» **WORK INSTRUCTION**
Word for word, transcribe the listing that follows, minus any pictures.

[Start of Attachment]

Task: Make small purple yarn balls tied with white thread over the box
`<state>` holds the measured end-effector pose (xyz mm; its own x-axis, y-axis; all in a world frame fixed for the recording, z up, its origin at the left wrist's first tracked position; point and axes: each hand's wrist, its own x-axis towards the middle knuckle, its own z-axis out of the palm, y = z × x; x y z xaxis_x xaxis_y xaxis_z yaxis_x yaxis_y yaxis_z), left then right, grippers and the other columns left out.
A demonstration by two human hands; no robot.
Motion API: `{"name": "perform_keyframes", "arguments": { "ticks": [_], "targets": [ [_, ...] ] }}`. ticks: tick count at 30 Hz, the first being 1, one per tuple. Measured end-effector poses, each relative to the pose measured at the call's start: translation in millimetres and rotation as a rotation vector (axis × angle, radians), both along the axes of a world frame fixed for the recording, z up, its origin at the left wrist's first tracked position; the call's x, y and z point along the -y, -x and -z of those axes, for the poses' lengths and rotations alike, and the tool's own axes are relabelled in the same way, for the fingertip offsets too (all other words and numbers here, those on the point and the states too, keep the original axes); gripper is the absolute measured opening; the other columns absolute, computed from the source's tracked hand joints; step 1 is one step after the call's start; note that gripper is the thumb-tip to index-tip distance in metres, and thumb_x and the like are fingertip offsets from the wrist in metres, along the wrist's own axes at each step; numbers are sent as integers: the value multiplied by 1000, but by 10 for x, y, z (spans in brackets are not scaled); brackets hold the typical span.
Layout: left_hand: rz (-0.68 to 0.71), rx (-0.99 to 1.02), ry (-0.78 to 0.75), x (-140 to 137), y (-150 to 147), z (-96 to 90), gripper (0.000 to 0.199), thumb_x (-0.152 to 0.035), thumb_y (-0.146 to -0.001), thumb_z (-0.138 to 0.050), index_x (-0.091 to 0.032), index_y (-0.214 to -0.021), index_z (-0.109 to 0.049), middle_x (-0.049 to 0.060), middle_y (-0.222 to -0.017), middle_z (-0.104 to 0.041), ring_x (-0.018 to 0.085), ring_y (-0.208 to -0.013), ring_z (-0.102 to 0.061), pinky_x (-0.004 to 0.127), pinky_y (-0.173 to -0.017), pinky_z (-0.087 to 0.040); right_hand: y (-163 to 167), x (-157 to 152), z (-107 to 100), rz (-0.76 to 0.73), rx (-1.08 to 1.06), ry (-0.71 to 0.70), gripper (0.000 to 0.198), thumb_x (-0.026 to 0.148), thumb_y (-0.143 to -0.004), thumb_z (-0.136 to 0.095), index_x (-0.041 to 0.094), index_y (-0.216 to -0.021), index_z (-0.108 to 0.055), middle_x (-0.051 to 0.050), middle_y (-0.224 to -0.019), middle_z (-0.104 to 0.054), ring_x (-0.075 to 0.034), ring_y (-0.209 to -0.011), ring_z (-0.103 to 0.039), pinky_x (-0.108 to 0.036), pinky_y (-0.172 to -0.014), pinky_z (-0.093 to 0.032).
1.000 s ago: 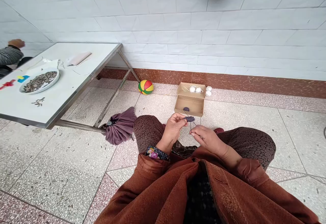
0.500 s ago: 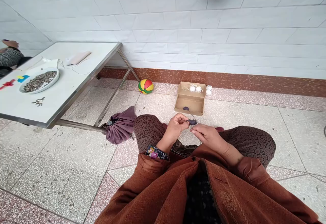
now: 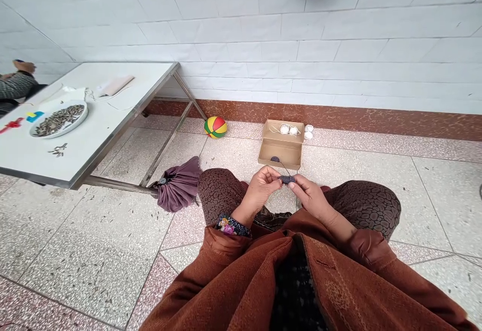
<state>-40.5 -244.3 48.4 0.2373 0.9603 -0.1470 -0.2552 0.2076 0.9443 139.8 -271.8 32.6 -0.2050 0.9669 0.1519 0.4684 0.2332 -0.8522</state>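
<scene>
Between my hands, above my lap, is a small roll of dark purple-grey yarn (image 3: 286,180). My left hand (image 3: 265,185) pinches its left end between thumb and fingers. At the right end, my right hand (image 3: 309,193) is closed on the same roll, thumb in front. Whether a hook or needle is inside the roll I cannot tell. A dark strand (image 3: 286,169) rises from it to a dark yarn ball (image 3: 275,159) in the open cardboard box (image 3: 285,151) on the floor beyond my hands.
White yarn balls (image 3: 288,129) lie on the box's lid, others beside it. A striped ball (image 3: 216,127) rests by the wall. At left stands a low white table (image 3: 109,120) with a plate of seeds (image 3: 60,119); a purple cloth bag (image 3: 179,185) leans near its leg. Another person's arm (image 3: 17,86) shows far left.
My right hand has shifted up and left, from below the roll's right end onto it. My left hand keeps its pinch. The other person's hand at far left has moved slightly right.
</scene>
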Motion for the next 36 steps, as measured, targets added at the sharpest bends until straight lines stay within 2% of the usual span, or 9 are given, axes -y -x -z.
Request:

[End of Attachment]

» **WRITTEN SOLUTION**
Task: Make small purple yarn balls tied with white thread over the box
`<state>` holds the measured end-effector pose (xyz mm; its own x-axis, y-axis; all in a world frame fixed for the recording, z up, its origin at the left wrist's first tracked position; point and axes: each hand's wrist, its own x-axis towards the middle knuckle, its own z-axis out of the palm, y = z × x; x y z xaxis_x xaxis_y xaxis_z yaxis_x yaxis_y yaxis_z), left then right, grippers and the other columns left out.
A demonstration by two human hands; no robot.
Motion API: `{"name": "perform_keyframes", "arguments": { "ticks": [_], "targets": [ [_, ...] ] }}`. ticks: tick count at 30 Hz, the first being 1, one per tuple. Measured end-effector poses, each relative to the pose measured at the call's start: translation in millimetres and rotation as a rotation vector (axis × angle, radians), both along the axes of a world frame fixed for the recording, z up, its origin at the left wrist's first tracked position; the call's x, y and z point along the -y, -x and -z of those axes, for the poses' lengths and rotations alike, and the tool's own axes are relabelled in the same way, for the fingertip offsets too (all other words and numbers here, those on the point and the states too, keep the original axes); gripper is the absolute measured opening; the other columns absolute, computed from the source's tracked hand joints; step 1 is one step after the call's start; note that gripper is the thumb-tip to index-tip distance in metres, and thumb_x and the like are fingertip offsets from the wrist in metres, along the wrist's own axes at each step; numbers are sent as integers: the value multiplied by 1000, but by 10 for x, y, z (spans in brackets are not scaled); brackets hold the typical span.
Layout: left_hand: rz (-0.68 to 0.71), rx (-0.99 to 1.02), ry (-0.78 to 0.75), x (-140 to 137), y (-150 to 147), z (-96 to 90), gripper (0.000 to 0.199), thumb_x (-0.152 to 0.035), thumb_y (-0.146 to -0.001), thumb_z (-0.138 to 0.050), index_x (-0.091 to 0.032), index_y (-0.214 to -0.021), index_z (-0.109 to 0.049), middle_x (-0.049 to 0.060), middle_y (-0.222 to -0.017), middle_z (-0.104 to 0.041), ring_x (-0.018 to 0.085), ring_y (-0.208 to -0.013), ring_z (-0.102 to 0.061), pinky_x (-0.004 to 0.127), pinky_y (-0.173 to -0.017), pinky_z (-0.087 to 0.040); right_hand: y (-163 to 167), x (-157 to 152), z (-107 to 100), rz (-0.76 to 0.73), rx (-1.08 to 1.06), ry (-0.71 to 0.70), gripper (0.000 to 0.198), thumb_x (-0.026 to 0.148), thumb_y (-0.143 to -0.004), thumb_z (-0.136 to 0.095), index_x (-0.041 to 0.094), index_y (-0.216 to -0.021), index_z (-0.108 to 0.055), middle_x (-0.051 to 0.050), middle_y (-0.224 to -0.019), middle_z (-0.104 to 0.054), ring_x (-0.075 to 0.034), ring_y (-0.209 to -0.011), ring_z (-0.103 to 0.039), pinky_x (-0.108 to 0.036), pinky_y (-0.172 to -0.014), pinky_z (-0.093 to 0.032).
1.000 s ago: 
0.500 s ago: 
now: 
<state>-40.5 -244.3 48.4 0.2373 0.9603 -0.1470 -0.2552 0.2076 0.9443 139.8 -271.8 32.6 -0.2050 0.9669 0.1519 0.4684 0.2332 -0.8522</state>
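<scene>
Between my hands, above my lap, is a small roll of dark purple-grey yarn (image 3: 286,180). My left hand (image 3: 265,185) pinches its left end between thumb and fingers. At the right end, my right hand (image 3: 309,193) is closed on the same roll, thumb in front. Whether a hook or needle is inside the roll I cannot tell. A dark strand (image 3: 286,169) rises from it to a dark yarn ball (image 3: 275,159) in the open cardboard box (image 3: 285,151) on the floor beyond my hands.
White yarn balls (image 3: 288,129) lie on the box's lid, others beside it. A striped ball (image 3: 216,127) rests by the wall. At left stands a low white table (image 3: 109,120) with a plate of seeds (image 3: 60,119); a purple cloth bag (image 3: 179,185) leans near its leg. Another person's arm (image 3: 17,86) shows far left.
My right hand has shifted up and left, from below the roll's right end onto it. My left hand keeps its pinch. The other person's hand at far left has moved slightly right.
</scene>
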Motion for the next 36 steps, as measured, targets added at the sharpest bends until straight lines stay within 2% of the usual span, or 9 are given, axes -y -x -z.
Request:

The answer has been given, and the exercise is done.